**Given records:**
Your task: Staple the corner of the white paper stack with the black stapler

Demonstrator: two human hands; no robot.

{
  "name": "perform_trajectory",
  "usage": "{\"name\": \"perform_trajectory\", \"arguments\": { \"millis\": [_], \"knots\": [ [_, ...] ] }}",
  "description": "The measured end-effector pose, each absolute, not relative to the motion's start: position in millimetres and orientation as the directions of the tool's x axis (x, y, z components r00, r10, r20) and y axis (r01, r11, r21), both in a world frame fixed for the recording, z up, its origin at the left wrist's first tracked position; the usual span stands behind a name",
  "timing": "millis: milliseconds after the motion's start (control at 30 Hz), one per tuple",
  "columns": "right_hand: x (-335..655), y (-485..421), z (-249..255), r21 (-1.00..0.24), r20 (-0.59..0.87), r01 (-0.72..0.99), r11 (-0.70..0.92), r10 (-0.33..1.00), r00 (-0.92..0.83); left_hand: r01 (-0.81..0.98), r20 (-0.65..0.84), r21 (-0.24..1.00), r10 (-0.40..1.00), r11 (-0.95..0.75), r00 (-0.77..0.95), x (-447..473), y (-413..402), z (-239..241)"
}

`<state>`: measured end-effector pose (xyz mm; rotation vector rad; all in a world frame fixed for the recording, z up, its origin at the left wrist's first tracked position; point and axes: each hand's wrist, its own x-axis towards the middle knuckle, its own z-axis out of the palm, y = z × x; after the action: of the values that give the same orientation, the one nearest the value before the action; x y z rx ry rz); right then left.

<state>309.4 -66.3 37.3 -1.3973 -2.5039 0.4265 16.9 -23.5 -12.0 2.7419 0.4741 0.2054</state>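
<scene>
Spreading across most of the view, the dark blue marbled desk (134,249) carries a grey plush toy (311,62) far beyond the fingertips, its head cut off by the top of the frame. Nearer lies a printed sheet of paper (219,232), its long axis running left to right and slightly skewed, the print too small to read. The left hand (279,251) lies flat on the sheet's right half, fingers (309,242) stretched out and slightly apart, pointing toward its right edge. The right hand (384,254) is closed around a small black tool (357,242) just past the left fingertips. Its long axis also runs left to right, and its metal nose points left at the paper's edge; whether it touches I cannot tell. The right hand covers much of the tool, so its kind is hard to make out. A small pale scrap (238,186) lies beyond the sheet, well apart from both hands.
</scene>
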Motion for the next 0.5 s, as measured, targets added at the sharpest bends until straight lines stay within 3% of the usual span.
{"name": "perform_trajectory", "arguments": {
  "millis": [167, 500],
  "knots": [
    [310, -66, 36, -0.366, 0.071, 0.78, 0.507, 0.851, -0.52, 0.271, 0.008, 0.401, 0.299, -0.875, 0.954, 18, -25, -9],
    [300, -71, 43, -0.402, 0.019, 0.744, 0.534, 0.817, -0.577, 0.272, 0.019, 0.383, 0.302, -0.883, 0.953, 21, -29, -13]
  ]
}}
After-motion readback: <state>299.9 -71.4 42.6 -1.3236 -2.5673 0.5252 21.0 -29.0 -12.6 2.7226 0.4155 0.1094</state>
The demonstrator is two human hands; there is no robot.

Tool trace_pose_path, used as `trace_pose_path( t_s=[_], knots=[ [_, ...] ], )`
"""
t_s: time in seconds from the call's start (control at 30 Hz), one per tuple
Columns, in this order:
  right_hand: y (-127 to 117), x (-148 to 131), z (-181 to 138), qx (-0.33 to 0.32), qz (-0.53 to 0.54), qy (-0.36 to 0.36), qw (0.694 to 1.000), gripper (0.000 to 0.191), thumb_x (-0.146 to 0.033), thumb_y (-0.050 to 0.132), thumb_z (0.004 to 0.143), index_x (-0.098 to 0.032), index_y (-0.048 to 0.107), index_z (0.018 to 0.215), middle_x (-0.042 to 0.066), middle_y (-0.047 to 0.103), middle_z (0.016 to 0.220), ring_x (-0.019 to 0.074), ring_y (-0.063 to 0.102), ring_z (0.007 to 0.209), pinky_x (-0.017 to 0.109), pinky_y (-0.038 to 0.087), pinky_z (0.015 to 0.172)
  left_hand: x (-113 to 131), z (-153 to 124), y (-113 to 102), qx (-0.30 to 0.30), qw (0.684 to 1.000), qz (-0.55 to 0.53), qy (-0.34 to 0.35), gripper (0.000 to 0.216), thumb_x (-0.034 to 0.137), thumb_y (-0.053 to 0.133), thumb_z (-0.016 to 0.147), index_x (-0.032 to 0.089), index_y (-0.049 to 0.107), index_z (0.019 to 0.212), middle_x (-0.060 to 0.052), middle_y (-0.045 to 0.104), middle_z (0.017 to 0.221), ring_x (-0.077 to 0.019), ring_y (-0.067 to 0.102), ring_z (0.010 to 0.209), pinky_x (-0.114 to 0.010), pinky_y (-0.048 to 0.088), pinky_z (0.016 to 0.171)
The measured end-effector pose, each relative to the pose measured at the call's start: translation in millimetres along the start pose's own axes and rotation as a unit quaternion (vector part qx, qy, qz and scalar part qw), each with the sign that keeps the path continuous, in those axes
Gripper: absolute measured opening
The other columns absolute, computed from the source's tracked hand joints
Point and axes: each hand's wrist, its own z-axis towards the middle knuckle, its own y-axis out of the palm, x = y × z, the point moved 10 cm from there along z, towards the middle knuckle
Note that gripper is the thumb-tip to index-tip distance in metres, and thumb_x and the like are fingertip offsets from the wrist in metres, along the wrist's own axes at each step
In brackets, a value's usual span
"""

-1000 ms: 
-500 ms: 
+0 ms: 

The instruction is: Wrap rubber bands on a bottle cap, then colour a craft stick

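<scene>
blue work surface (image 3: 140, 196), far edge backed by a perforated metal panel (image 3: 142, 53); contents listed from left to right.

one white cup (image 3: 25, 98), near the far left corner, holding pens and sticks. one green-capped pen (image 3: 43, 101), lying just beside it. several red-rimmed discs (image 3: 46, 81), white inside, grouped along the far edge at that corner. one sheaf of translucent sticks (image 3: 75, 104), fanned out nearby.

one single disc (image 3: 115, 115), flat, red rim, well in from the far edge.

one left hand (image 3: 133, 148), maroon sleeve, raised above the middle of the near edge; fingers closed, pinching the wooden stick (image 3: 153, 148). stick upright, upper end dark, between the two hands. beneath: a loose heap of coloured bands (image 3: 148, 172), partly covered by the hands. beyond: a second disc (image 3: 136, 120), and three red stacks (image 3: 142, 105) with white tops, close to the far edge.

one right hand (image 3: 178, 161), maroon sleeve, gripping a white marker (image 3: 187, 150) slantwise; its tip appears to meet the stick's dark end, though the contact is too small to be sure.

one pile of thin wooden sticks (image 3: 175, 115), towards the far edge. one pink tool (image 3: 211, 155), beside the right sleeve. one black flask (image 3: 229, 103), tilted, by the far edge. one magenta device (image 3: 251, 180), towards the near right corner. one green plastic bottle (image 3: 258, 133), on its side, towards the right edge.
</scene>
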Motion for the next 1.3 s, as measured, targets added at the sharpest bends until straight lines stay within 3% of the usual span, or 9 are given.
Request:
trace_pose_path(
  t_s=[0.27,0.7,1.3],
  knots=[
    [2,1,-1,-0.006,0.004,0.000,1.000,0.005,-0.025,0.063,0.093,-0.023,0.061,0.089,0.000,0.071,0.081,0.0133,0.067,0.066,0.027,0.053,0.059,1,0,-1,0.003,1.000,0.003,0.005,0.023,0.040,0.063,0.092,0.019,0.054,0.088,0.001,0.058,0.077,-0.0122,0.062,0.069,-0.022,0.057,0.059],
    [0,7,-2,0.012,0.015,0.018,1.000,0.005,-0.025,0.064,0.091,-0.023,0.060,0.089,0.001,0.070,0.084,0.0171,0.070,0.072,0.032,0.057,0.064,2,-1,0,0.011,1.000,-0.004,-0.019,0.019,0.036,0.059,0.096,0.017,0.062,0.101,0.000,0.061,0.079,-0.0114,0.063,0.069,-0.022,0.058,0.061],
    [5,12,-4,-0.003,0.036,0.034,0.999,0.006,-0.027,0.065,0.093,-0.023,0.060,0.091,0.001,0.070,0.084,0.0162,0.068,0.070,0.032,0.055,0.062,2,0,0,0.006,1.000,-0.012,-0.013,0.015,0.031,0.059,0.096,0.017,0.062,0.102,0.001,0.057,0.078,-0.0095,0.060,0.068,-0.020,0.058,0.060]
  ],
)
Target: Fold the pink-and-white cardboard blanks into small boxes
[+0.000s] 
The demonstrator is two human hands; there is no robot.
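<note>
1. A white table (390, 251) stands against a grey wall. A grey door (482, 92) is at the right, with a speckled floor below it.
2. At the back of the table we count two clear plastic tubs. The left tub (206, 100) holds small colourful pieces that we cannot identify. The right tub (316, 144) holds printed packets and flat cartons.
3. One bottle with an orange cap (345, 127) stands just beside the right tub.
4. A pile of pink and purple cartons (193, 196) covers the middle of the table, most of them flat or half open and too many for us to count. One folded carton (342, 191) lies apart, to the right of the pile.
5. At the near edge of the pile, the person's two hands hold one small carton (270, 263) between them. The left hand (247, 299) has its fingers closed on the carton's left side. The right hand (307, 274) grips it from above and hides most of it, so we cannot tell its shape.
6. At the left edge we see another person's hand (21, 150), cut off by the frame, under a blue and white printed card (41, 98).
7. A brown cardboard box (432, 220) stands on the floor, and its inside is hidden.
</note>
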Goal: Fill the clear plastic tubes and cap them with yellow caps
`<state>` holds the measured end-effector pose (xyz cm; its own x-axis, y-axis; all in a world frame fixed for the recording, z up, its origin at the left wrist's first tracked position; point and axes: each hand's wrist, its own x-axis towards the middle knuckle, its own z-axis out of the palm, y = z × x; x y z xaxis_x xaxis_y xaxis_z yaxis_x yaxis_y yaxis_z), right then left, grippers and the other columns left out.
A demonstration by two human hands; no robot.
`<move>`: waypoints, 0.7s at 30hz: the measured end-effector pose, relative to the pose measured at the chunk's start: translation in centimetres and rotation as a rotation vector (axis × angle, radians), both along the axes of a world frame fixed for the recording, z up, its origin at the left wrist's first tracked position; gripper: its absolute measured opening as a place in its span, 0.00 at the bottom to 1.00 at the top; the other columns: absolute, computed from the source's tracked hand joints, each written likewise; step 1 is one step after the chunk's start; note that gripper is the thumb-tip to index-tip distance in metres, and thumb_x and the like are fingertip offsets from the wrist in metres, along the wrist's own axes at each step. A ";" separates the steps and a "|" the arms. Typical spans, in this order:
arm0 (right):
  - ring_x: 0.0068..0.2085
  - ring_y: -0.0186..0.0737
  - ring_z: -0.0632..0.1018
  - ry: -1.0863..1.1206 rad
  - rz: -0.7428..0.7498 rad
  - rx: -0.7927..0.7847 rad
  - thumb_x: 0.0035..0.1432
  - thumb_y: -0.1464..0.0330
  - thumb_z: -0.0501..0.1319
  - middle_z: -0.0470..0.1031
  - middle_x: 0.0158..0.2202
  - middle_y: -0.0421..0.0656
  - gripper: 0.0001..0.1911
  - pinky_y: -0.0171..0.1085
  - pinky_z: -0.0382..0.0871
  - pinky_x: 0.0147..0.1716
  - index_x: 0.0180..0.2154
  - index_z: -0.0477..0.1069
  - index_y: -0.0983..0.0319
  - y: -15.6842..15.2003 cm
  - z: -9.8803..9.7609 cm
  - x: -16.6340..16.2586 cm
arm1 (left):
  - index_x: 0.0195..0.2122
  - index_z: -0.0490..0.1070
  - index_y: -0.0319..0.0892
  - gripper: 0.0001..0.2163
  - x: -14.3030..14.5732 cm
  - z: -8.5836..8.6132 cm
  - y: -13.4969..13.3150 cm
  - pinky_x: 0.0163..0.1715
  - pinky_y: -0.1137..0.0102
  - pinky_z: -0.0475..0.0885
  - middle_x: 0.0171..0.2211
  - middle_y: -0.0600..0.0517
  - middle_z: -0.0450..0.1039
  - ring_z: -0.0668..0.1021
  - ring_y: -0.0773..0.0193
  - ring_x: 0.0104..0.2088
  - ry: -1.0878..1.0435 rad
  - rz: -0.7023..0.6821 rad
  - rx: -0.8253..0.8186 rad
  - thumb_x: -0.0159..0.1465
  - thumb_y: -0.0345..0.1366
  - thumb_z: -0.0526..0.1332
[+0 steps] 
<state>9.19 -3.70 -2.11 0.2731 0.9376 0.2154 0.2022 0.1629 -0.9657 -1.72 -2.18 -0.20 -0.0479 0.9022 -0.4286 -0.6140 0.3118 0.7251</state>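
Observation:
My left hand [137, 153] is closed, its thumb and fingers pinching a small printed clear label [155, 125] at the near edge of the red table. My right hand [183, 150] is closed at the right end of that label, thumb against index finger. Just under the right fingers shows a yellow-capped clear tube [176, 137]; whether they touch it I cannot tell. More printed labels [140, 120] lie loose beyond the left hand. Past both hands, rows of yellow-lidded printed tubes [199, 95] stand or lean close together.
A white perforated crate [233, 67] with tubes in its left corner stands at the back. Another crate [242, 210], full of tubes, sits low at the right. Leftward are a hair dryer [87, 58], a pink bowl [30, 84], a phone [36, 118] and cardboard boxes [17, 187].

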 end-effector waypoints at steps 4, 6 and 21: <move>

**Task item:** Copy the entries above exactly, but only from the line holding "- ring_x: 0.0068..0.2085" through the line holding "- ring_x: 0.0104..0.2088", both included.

**Written response:**
  - ring_x: 0.0068..0.2085
  - ring_y: -0.0186..0.0737
  - ring_z: -0.0632..0.1018
  - ry: -1.0863..1.1206 rad
  - rz: -0.7428..0.7498 rad
  - rx: -0.7927..0.7847 rad
  - thumb_x: 0.0035..0.1432
  - thumb_y: -0.1464..0.0330
  - thumb_z: -0.0501..0.1319
  - middle_z: -0.0470..0.1031
  - middle_x: 0.0158..0.2202
  - middle_y: -0.0421..0.0656
  - gripper: 0.0001..0.1911
  - pinky_y: -0.0171..0.1085
  - pinky_z: -0.0382..0.0871
  - pinky_x: 0.0147..0.1716
  - index_x: 0.0180..0.2154
  - index_z: -0.0477..0.1069
  - index_y: -0.0983..0.0319
  - y: -15.6842..15.2003 cm
  - z: -9.8803..9.7609 cm
  - x: -16.6340..16.2586 cm
arm1 (left):
  - index_x: 0.0195..0.2122
  - index_z: -0.0490..0.1070
  - index_y: -0.0319..0.0892
  - gripper: 0.0001..0.2163
  - x: -14.3030..14.5732 cm
  - z: -8.5836..8.6132 cm
  - y: -13.4969..13.3150 cm
  - pinky_x: 0.0163..0.1715
  - pinky_y: -0.1137..0.0102
  - pinky_z: -0.0475..0.0885
  - middle_x: 0.0171..0.2211
  - middle_y: -0.0600..0.0517
  - middle_z: -0.0450..0.1039
  - ring_z: -0.0668..0.1021
  - ring_y: -0.0773..0.0193
  - ring_x: 0.0104..0.2088

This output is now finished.